Insemination Procedures For Infertility
An insemination procedure uses a thin, flexible tube (catheter) to put sperm into the woman's reproductive tract. For some couples with infertility problems, insemination can improve the chances of pregnancy.
Donor sperm are used if the male partner is sterile, has an extremely low sperm count, or carries a risk of genetic disease. A woman planning to conceive without a male partner can also use donor sperm.
Prior to insemination, the sperm usually are washed and concentrated (placing unwashed sperm directly into the uterus can cause severe cramps). Concentration is accomplished by selectively choosing highly active, healthy sperm that are more capable of fertilizing an egg.
Intrauterine insemination (IUI)
Intrauterine insemination (IUI) is the placing of sperm into a woman's uterus when she is ovulating. This is achieved with a thin flexible tube (catheter) that is passed into the vagina, through the cervix, and into the uterus.
IUI can use sperm from the male partner or a donor.

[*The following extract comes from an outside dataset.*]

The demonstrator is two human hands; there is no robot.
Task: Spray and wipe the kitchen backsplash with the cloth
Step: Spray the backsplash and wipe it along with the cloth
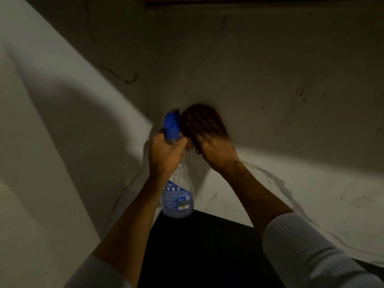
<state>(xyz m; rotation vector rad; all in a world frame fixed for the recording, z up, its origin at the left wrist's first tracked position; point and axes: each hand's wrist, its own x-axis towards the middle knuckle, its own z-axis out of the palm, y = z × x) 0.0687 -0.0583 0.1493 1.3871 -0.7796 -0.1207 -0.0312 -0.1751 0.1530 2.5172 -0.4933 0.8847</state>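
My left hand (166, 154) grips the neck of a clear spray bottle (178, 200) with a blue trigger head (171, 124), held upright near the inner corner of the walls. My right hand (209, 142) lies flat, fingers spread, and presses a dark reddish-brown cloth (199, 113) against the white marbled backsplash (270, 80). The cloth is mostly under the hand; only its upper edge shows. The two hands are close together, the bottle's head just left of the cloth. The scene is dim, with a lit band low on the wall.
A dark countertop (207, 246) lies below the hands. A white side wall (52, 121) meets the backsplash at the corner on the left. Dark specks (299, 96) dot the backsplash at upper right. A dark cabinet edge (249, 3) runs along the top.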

It is often combined with superovulation medicine to increase the number of available eggs.
Artificial insemination (AI)
Artificial insemination (AI) is another name for intrauterine insemination but can also refer to placing sperm in a woman's vagina or cervix when she is ovulating. The sperm then travel into the fallopian tubes, where they can fertilize the woman's egg or eggs.
AI can be done with sperm from the male partner or a donor, and can be combined with superovulation.
Use of donor sperm
If donor sperm are needed, you can choose a known or anonymous donor who is willing to provide sperm.
- Donor sperm from a male who isn't a sex partner (as from a sperm bank, friend, or relative) must remain frozen for at least 6 months before it can be used. This is done so that the donor can be tested twice over 6 months to ensure that he does not have any number of infectious diseases, including human immunodeficiency virus (HIV).
- Frozen sperm are less effective than fresh sperm.